This practical was done well by all but a few groups, One point that I noticed was that some people were driving their parsers from the back, so to speak. Given a construction like
A = { "start" Something } "follow" .
it is far better to produce a parser routine like
while (sym.kind == startSym) { getSym(); Something(); } Accept(followSym);
than one like
while (sym.kind != followSym) { getSym(); Something(); } Accept(followSym);
for the simple reason that there might be something wrong with Something.

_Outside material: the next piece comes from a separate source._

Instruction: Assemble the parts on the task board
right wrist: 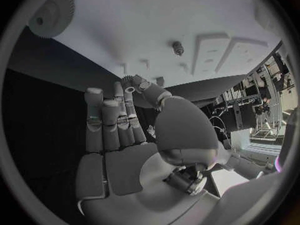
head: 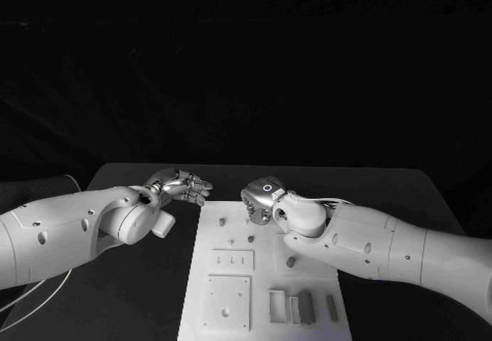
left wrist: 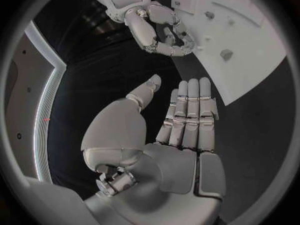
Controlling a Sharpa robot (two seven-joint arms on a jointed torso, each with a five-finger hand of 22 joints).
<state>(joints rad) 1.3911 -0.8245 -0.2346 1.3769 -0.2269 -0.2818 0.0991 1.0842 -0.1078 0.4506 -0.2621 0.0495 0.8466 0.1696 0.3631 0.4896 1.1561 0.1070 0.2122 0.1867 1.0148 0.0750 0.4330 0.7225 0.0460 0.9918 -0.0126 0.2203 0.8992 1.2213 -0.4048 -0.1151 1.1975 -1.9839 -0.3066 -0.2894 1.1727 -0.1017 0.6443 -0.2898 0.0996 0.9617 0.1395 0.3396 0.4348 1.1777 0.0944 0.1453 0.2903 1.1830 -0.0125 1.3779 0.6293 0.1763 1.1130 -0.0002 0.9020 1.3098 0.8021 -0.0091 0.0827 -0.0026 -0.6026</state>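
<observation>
Here the left hand (head: 183,187) hangs over the dark worktop (head: 123,284) just off the far left corner of the task board (head: 205,298); in its wrist view the fingers (left wrist: 190,115) lie straight and side by side, the thumb apart, holding nothing. The right hand (head: 262,199) sits over the board's far edge, palm bare in its wrist view, fingers (right wrist: 112,120) extended together and empty, fingertips close to the board. The two hands face each other, near but apart. On the white board, small parts: a peg (head: 222,222) near the far left corner, another peg (head: 290,261) beside the right forearm, a plate with three slots (head: 232,260) mid-board, a larger square plate (head: 227,303) nearer, and upright blocks (head: 292,307) at the near right
</observation>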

Complete source code for solutions to the prac - including the error recovery additions that you were asked to think about - are available on the WWW pages in the file PRAC23A.ZIP or PRAC23AC.ZIP (C# version).

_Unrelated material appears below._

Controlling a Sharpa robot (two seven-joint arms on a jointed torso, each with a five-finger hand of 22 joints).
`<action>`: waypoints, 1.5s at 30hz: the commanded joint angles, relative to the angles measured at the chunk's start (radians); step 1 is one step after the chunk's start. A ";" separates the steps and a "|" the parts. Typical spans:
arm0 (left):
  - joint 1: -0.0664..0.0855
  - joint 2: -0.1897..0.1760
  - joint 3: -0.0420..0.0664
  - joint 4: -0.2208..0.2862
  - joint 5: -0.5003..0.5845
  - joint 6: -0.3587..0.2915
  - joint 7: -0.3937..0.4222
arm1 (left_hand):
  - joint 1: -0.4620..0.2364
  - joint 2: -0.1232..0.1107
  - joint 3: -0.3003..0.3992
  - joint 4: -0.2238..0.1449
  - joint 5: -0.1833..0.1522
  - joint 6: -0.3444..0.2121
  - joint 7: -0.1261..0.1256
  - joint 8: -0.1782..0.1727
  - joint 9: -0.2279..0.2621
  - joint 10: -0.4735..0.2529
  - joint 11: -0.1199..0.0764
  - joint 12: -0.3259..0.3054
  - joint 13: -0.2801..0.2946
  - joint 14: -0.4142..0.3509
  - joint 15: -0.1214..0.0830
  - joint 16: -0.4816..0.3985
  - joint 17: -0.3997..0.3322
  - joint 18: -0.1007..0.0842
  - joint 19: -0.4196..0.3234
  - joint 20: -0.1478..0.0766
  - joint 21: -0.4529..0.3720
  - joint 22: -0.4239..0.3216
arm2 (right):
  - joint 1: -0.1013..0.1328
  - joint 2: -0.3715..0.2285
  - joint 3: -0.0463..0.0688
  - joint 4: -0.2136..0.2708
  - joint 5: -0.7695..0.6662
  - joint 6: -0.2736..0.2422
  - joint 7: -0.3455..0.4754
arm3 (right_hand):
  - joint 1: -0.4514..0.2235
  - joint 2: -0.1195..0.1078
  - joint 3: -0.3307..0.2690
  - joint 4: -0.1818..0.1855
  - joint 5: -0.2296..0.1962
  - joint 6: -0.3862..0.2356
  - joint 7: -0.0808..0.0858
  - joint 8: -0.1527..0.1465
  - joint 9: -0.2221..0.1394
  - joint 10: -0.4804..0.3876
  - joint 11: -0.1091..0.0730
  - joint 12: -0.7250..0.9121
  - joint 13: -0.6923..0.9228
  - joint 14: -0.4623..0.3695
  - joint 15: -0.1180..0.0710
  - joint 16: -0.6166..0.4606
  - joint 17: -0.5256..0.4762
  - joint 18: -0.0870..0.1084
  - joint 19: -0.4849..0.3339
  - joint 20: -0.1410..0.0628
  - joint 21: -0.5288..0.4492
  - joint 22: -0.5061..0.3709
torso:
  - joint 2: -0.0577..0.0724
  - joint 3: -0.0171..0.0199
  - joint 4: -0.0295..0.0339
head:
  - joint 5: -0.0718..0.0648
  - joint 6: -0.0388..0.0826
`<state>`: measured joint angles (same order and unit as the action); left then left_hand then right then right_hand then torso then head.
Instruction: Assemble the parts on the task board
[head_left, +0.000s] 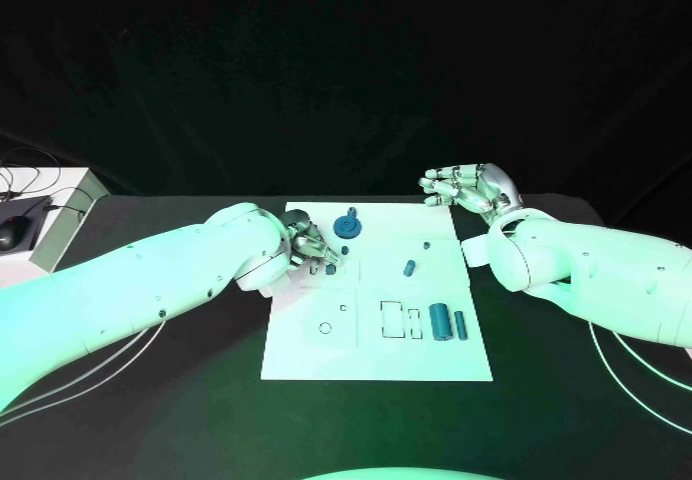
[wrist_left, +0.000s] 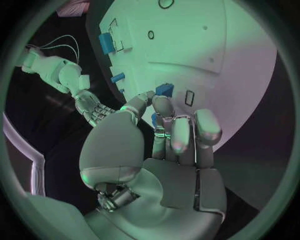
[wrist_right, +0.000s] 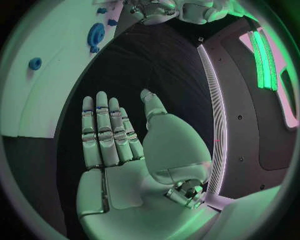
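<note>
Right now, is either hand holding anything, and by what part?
Right hand: nothing, fingers straight and apart, off the task board. Left hand: fingertips close around a small blue part at the board; whether it's gripped, and where, cannot be told.

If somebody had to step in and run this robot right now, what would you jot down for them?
Left hand: over the left part of the task board, fingers curled at a small blue part; whether it grips it is unclear.
Right hand: open, holds nothing, raised off the board's far right corner.
Parts: blue gear at the far edge, small piece mid-board, two cylinders to the right.
Done: unclear. Left: loose parts not yet assembled.
</note>
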<state>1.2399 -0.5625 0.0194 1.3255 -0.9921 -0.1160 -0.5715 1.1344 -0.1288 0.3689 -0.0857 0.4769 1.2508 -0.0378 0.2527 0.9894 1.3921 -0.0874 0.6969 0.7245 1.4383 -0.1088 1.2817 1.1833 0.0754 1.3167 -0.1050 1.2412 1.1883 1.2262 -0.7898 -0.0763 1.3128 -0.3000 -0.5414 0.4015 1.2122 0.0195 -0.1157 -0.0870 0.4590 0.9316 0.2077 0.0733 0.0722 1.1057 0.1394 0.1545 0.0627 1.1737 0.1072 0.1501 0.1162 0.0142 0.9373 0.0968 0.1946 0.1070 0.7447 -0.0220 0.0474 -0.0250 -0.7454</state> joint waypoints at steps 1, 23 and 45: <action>-0.003 -0.002 -0.001 0.002 0.007 -0.012 0.008 | 0.031 0.038 0.010 -0.008 0.002 -0.006 -0.002 -0.001 -0.005 -0.005 -0.003 0.006 0.001 0.004 -0.002 0.006 -0.001 -0.003 0.004 0.001 -0.004 0.001 | 0.000 -0.001 0.000 0.001 -0.003 0.014 0.012 | -0.003 -0.003 0.005 0.000 0.006 -0.005 0.000 -0.005 -0.001 -0.006 0.002 -0.005 -0.001 -0.008 -0.001 0.002 -0.001 -0.014 -0.005 0.002 0.002 -0.001 | -0.001 -0.0005 0.0008 | 0.000 0.000; -0.005 -0.008 -0.001 0.008 0.028 -0.036 0.022 | 0.042 0.022 -0.027 0.035 -0.002 -0.007 -0.004 -0.003 -0.010 -0.007 -0.003 0.007 0.002 0.003 -0.002 0.006 -0.006 -0.002 0.005 0.002 -0.009 0.001 | -0.001 -0.003 0.000 0.003 -0.003 0.013 0.012 | -0.005 -0.001 0.006 -0.001 0.005 -0.006 0.000 -0.005 -0.001 -0.007 0.002 -0.005 -0.001 -0.009 -0.001 0.002 -0.001 -0.014 -0.007 0.002 0.006 -0.007 | 0.000 0.0005 0.0003 | 0.001 0.002; -0.013 -0.022 -0.001 0.017 0.040 -0.045 0.026 | 0.047 0.026 -0.027 0.039 -0.006 -0.008 -0.003 -0.003 -0.010 -0.008 -0.003 0.006 0.002 0.002 -0.002 0.006 -0.007 -0.002 0.005 0.002 -0.010 0.003 | -0.001 -0.005 0.000 0.004 -0.003 0.013 0.012 | -0.004 -0.001 0.007 -0.002 0.006 -0.006 0.000 -0.005 -0.001 -0.007 0.002 -0.005 -0.001 -0.009 -0.001 0.003 -0.001 -0.014 -0.007 0.002 0.007 -0.010 | -0.001 -0.0003 0.0014 | 0.002 0.003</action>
<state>1.2303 -0.5846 0.0199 1.3407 -0.9628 -0.1522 -0.5547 1.1637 -0.1130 0.3425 -0.0533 0.4702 1.2452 -0.0393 0.2533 0.9882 1.3882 -0.0906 0.6969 0.7257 1.4383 -0.1088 1.2816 1.1772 0.0755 1.3167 -0.1050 1.2376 1.1896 1.2259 -0.7945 -0.0763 1.3155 -0.3000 -0.5411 0.4016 1.2122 0.0195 -0.1128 -0.0899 0.4590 0.9329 0.2065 0.0732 0.0722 1.1057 0.1394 0.1545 0.0627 1.1737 0.1072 0.1501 0.1163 0.0142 0.9373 0.0968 0.1993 0.0983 0.7435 -0.0222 0.0479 -0.0228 -0.7430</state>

The scanner was reasonably done by most people. Comments are trickier than they look, so if you did not get that section right study my solution below carefully and see how they should be handled. The trick is to be able to handle comments that are never closed, comments that follow one another with no tokens in between them, and comments that look as they are about to finish, but then do not (like { comment with wrong parenthesis)).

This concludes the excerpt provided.